The amp server experienced a disk crash in the concatenated disk array; the failed disk was located and replaced, and the amp server restored from the volt disk array. Due to the potential ease of recovery on a non-concatenated disk structure, we decided to change the disk concatenation scheme of the AMP server to individual data disks, as is the case on the VOLT server. This change was performed which proved fortunate when the AMP replacement disk (which had been fully tested) failed the following week. The data restore proceeded quite rapidly compared to the time that would have been needed if the concatenated array scheme had been retained. Now the disk configuration on both AMP and VOLT will be maintained identically in order to facilitate restores between the two servers. Note that this does not change the fact that during the restoration process the am_slave process (which collects the data from the remote site AMPlets) is down on both servers.; however since the process is faster, complete data collection is resumed more quickly
As this was the first time in quite a while that we have lost a disk (a couple of years), we discussed the fact that in the not too distant future we should upgrade the amp and volt servers. There has not been any major work on them for quite some time. A RAID controller would remove many hours of work when we lose a drive and new drives could hugely increase the capacity of the array and lengthen the time between backup runs.
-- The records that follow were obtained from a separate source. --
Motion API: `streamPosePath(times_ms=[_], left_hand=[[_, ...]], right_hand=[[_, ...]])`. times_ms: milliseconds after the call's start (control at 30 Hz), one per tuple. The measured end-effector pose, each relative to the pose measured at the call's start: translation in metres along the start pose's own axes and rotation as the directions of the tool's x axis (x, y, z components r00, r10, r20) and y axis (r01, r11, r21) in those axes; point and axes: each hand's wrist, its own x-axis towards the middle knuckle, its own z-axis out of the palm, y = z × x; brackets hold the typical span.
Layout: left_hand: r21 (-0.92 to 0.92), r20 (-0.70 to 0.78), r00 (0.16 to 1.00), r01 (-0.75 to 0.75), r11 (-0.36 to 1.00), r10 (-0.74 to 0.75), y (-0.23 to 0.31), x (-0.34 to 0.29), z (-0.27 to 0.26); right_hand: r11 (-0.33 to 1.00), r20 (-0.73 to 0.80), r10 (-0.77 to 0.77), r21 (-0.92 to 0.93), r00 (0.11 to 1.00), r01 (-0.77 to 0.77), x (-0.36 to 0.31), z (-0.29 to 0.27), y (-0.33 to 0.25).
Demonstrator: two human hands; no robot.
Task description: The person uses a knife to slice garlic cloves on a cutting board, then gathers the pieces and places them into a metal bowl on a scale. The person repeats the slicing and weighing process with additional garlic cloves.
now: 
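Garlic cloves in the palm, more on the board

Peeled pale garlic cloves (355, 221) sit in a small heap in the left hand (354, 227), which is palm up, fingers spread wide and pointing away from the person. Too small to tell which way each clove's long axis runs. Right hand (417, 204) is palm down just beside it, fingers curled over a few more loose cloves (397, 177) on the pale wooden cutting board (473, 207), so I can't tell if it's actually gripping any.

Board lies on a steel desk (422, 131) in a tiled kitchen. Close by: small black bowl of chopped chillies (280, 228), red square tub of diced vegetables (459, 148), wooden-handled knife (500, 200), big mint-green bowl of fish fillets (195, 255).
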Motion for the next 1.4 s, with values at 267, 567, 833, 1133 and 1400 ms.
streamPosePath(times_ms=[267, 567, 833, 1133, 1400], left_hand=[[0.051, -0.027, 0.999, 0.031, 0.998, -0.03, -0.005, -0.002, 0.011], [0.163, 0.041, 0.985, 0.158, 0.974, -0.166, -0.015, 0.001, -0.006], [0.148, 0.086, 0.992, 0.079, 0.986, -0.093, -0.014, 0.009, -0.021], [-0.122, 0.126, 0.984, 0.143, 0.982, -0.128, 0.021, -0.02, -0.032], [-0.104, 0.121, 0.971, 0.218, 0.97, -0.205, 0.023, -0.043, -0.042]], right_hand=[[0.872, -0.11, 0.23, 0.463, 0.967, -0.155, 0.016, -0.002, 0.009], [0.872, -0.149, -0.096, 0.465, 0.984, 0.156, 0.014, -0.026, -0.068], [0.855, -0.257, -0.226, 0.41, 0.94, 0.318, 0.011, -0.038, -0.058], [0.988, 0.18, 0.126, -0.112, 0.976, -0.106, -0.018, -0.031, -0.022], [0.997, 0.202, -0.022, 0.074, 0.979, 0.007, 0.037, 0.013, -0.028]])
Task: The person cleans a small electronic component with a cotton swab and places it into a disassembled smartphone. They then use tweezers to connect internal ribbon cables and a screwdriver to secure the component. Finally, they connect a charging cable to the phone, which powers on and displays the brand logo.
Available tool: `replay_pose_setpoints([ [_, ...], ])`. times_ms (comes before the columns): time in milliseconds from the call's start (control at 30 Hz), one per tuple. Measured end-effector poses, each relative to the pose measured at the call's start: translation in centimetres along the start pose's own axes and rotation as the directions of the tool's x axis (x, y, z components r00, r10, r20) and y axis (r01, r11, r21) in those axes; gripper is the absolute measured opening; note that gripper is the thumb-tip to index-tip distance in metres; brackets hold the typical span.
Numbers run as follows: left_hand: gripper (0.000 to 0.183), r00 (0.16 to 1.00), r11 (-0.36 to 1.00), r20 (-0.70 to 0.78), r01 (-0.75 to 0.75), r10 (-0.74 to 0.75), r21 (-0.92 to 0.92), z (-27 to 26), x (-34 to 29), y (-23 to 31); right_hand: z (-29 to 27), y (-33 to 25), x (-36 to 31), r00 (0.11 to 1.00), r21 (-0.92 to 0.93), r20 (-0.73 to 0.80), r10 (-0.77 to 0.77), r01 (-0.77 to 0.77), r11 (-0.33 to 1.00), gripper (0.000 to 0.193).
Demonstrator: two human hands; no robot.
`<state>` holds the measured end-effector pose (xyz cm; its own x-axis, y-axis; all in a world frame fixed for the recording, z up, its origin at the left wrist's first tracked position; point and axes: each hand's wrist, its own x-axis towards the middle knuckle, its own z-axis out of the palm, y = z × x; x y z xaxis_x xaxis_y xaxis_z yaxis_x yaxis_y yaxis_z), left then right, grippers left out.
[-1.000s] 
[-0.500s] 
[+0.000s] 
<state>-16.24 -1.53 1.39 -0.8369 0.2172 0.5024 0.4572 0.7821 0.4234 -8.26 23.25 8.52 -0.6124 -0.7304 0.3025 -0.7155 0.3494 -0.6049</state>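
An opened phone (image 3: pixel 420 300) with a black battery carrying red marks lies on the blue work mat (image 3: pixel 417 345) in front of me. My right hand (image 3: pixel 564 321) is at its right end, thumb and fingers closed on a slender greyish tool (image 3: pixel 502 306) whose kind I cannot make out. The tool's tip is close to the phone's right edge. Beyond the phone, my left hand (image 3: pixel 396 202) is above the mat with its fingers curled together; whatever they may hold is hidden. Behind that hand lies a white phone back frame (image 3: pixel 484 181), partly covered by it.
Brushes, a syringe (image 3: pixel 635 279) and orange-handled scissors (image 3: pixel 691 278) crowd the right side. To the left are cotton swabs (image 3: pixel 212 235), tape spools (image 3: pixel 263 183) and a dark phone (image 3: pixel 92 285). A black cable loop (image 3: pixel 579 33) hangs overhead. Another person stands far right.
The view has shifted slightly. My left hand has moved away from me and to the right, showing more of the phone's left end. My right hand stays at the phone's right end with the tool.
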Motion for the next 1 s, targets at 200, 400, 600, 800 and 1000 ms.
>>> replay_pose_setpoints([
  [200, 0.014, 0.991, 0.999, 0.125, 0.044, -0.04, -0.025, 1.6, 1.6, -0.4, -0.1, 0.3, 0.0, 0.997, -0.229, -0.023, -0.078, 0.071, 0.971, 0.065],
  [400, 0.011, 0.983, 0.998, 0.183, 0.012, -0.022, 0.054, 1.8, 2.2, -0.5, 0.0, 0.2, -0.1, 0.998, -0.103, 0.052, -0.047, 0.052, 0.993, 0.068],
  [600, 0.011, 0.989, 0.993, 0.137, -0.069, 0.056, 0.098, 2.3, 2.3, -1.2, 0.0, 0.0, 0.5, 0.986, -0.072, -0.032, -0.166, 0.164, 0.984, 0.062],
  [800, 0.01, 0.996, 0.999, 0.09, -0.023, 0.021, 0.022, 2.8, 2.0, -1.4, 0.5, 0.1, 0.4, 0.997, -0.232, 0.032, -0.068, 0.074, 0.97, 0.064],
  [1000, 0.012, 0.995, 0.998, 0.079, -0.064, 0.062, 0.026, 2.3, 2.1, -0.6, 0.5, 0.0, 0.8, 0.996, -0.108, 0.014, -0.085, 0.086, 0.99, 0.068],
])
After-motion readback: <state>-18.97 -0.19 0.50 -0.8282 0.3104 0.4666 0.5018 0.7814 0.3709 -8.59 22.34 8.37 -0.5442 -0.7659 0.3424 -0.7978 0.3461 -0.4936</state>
Even though the newly discovered vulnerability on OpenSSH did not represent a threat to AMPlets at remote AMP sites, we decided to move ahead with the update to the 3.7 version to ensure that remote site people do not perceive the monitors as vulnerable. Data collection and transfer were not affected by this.
Computer component obsolescence is an issue with which we are continuously faced. The component that becomes obsolete and out of manufacture most is the system board (mother board). It has become necessary again to test and upgrade to new system boards as the current board (GigaByte 6VML board) will go out of manufacture and is becoming unavailable. Investigation revealed that only a few manufacturers are continuing to produce boards supporting the Pentium III processors. Boards supporting Pentium IVs are much more available now. This may necessitate a switch of processors to the P-4.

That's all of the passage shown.